İşin biraz daha küçüğü de var. Kendine göre büyüğe oynuyor. İstanbul’da, Antalya’da, Ankara’nın göbeğinde Suriye, İran, Irak… kendine göre istihbarat ve operasyonel güçler oluşturmaya çalışıyor. Gezi’cileri tehdit ediyor. Mısır’daki darbeye efeleniyor, Mursi yanlılarına gaz veriyor. En çok da MİT’le görüşüyor, strateji kuruluşlarıyla, CIA ile çalışıyor.
Totaliter rejimlerin kontrol mekanizmalarına dair ilk denemelerden biri panoptikondur. Panoptikon, İngiliz filozof Jeremy Bentham’ın 1785 yılında tasarlamış olduğu, ortadaki görünmez kulesi ve her hücrenin dıştaki pencereden vuran ışığının ortaya düşmesi ile mahkumların her an izlenebildiği hapishane modelidir. PANOPTİKON boşluğa ve özgürlüğe hiçbir mekan ve zaman bırakmama üzerine kurulmuştu. Bentham, Panoptikon’u “bir üst aklın, gücü elde etmesinin yeni bir modeli” olarak ifade ediyordu.
Monarşilerle, Bonapartizm ve Bismarksizmle karşılaştırılırsa, TOTALİTER teokratik rejimlerin 20. yüzyıldaki yeni biçimleri milliyetçi İtalyan faşizmi ve Alman nasyonal sosyalizmi oldu. Yeni faşizmin ilk formu ise McCartizm şeklinde idi.
ABD Senatörü Joseph McCarty adından gelen McCarthycilik, 1940’lı yıllarda antikomünist kovuşturmaların uygulaması olmuştur. Bu dönemin romanı da George Orwell’in 1946’da yayımlanan “Hayvan Çiftliği” sayılır. Orwell, “Hayvan Çitliği’nde daha çok reel sosyalizmin nasıl bir “polis devletine” dönüştüğünü anlatmakta ise de aslında ABD veya Batı’yı anlatıyor (hatta yayın haklarının CIA’da olduğu belirtiliyor).
Bugün teknolojinin de gelişmesi ile birlikte tarihte hiç olmadığı kadar özel ve kamu, insan ve toplum tümden gözleme, tümden kontrol altına alınmış bulunuyor. 700 milyon telefon başta olmak üzere, navigasyondan pilli elektrikli her alete kadar, tepemizdeki lambaya kadar, klavye tuşlarına kadar her şey gözleme ve kontrol mekanizmasının araçlarını oluşturuyor.
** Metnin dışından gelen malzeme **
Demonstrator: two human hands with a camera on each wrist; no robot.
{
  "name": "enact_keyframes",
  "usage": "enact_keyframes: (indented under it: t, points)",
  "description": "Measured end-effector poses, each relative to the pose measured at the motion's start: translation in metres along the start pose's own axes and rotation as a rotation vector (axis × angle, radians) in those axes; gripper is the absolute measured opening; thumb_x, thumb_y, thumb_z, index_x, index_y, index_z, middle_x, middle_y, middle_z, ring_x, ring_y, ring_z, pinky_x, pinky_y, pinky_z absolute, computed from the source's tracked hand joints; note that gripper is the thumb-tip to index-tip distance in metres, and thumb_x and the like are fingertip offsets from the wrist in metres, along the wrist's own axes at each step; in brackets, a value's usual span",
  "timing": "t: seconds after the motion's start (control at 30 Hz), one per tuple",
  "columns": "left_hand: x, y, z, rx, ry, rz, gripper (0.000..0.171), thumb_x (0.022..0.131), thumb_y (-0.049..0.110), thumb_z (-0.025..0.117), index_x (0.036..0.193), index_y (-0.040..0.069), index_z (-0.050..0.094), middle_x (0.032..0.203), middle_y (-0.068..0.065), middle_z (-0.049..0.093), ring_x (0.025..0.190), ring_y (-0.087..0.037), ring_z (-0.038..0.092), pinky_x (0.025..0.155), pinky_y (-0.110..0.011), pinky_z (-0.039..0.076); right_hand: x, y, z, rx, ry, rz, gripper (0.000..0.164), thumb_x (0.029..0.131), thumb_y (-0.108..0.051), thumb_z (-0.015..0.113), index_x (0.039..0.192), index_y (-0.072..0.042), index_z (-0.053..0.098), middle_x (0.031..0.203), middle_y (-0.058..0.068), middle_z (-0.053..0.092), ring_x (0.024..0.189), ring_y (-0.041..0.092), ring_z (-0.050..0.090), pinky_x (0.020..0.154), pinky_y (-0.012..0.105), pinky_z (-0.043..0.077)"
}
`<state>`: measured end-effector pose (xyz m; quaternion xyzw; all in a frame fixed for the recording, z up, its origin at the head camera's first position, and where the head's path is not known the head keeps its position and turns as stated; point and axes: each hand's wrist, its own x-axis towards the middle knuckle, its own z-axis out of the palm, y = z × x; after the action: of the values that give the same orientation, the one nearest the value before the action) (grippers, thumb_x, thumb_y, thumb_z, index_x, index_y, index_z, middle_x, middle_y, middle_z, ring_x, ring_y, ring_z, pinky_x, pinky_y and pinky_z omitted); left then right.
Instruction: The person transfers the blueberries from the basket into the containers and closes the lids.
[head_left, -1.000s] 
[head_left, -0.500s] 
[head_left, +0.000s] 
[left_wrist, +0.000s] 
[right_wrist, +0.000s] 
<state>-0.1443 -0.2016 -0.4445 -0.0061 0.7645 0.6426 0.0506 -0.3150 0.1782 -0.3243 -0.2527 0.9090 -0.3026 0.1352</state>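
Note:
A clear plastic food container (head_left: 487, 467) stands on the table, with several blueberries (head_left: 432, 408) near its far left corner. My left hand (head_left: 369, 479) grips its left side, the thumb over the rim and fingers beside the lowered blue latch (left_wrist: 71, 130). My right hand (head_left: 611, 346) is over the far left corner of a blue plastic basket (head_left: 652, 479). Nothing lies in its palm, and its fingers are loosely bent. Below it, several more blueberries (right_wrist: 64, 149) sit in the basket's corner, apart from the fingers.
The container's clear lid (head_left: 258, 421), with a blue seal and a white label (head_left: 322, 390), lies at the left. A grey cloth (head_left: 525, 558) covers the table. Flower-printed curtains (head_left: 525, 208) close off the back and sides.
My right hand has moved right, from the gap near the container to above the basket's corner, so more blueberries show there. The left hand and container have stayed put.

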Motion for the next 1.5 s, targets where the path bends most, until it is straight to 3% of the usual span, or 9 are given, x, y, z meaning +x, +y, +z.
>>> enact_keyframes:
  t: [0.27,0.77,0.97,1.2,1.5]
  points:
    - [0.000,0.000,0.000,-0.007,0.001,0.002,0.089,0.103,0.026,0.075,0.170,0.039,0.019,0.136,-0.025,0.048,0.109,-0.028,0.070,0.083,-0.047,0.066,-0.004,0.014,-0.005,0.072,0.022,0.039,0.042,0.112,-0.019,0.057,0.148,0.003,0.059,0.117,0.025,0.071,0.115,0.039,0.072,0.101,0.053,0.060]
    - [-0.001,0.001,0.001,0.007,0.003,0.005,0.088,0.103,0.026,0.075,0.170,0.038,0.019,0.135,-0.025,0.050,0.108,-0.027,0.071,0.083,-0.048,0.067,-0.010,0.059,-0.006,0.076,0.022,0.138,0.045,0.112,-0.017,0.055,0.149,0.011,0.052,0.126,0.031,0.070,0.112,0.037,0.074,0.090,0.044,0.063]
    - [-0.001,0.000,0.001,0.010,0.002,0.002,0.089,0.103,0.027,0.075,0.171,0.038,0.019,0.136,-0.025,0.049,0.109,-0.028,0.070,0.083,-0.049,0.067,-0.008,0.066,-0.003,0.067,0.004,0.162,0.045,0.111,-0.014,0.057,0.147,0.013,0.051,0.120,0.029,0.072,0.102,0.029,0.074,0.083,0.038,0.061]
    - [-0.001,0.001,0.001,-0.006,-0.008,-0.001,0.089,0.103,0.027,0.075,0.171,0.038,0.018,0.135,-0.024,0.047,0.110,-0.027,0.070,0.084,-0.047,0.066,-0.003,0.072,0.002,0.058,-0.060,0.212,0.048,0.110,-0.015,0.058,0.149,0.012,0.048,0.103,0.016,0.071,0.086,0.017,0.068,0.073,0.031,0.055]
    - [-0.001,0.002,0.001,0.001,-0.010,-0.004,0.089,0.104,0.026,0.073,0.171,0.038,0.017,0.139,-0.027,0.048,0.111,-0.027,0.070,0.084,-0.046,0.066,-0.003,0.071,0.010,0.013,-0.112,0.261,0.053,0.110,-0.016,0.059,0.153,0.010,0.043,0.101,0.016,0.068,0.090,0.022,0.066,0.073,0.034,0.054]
Artık herkesin zorunlu-gönüllü parçası olduğu koca kulak veya 4G (GÖZLEME, GİZLEME, GETİRME, GÖTÜRME) evresine varılmış bulunuyor.
Bu yazının gazeteye ulaşması bile Google’a ait bir e-posta sisteminden geçiyor. Yandekslersek ne fark eder. BTK-Bilgi Teknolojileri ve İletişim Kurumuna selam olsun.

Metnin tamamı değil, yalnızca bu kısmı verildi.